# [WORK REQUIRED]
Everything from the line containing "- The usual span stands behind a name" through the line containing "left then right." should be repeated exactly, and nothing else from the data.

# [SUPPLIED MATERIAL]

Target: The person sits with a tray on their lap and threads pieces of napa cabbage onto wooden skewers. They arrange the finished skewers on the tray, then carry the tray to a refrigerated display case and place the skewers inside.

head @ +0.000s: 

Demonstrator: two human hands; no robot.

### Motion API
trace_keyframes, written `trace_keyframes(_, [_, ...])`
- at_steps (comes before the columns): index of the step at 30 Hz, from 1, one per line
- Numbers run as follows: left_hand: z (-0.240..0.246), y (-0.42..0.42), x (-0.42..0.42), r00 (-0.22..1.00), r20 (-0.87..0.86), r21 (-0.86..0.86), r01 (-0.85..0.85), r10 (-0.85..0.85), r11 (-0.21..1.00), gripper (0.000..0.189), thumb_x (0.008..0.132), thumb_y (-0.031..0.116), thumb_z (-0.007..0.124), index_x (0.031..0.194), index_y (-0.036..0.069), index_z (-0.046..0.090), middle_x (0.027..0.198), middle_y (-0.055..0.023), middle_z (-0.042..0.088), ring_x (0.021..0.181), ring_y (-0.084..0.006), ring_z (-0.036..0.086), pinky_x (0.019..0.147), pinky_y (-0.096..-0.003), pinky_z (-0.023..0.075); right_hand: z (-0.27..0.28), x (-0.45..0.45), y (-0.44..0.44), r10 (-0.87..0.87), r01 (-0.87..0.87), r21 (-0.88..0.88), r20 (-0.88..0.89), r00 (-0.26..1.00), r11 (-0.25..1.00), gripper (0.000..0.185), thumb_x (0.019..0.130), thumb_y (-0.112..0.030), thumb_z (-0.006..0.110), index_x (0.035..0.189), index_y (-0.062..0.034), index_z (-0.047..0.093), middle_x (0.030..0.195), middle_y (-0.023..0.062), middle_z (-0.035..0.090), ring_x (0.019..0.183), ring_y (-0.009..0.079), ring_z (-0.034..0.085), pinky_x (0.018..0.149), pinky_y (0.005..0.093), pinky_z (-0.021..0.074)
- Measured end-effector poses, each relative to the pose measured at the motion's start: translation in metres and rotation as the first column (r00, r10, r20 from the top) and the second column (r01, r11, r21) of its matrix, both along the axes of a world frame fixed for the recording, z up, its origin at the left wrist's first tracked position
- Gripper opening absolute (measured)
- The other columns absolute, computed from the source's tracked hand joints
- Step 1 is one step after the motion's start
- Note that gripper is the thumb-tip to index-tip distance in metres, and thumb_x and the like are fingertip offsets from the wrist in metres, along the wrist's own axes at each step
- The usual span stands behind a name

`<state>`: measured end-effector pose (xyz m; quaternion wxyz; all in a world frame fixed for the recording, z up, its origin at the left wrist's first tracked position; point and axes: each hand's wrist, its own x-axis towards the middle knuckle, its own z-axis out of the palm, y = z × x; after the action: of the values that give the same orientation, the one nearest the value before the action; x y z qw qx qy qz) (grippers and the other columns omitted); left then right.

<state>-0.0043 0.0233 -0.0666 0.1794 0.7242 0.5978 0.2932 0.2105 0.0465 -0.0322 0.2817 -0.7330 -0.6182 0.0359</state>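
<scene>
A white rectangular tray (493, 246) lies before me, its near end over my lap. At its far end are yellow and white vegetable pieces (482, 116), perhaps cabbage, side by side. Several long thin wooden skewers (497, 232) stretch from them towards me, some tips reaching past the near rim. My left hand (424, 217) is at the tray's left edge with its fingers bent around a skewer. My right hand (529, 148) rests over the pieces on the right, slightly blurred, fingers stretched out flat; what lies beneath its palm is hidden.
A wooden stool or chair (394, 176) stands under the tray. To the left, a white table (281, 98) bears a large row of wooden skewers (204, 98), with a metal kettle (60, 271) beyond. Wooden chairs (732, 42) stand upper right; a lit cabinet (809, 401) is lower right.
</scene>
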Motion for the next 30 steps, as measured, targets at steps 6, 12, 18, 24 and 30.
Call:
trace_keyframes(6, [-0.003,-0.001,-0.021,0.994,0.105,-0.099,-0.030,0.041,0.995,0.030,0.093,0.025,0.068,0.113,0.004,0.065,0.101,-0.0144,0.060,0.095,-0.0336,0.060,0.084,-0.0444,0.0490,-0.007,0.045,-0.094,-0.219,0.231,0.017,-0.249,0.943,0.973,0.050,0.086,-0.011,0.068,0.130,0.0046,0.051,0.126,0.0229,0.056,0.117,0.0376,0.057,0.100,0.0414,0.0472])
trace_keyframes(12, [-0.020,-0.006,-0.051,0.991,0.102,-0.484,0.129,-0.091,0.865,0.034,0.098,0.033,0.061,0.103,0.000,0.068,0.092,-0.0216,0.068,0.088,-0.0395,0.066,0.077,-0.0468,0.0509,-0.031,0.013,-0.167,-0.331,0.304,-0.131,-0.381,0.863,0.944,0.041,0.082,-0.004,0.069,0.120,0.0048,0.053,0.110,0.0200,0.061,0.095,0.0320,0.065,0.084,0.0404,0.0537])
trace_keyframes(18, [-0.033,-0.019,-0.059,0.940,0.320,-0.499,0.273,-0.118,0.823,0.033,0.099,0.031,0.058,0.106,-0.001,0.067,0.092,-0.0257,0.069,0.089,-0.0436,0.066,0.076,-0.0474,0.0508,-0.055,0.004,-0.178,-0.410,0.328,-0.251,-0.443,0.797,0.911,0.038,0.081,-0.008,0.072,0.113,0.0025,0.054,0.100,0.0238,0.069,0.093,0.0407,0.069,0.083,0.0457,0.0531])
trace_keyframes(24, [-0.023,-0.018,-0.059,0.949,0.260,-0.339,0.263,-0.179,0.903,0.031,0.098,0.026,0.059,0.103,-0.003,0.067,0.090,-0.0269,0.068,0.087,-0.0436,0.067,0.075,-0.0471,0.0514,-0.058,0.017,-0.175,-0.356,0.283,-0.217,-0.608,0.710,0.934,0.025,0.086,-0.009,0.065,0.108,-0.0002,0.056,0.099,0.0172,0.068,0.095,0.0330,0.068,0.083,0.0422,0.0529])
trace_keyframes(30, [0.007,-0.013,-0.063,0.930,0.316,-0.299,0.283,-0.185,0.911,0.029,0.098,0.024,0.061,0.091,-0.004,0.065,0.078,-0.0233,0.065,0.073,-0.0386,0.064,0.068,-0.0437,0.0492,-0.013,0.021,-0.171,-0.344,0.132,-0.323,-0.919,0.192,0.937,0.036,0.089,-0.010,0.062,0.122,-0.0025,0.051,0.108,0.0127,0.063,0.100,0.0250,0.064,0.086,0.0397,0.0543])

# [WRITTEN REPLY]
- The usual span stands behind a name

`<state>`: measured end-effector pose (xyz m; quaternion wxyz; all in a world frame fixed for the recording, z up, its origin at the left wrist's first tracked position; point and axes: each hand's wrist, its own x-axis towards the middle knuckle, its own z-axis out of the palm, y = z × x; after the action: of the values that give the same orientation, the one nearest the value before the action; x y z qw qx qy qz) (grippers and the other columns omitted); left then right.

Nothing remains to be added to the output.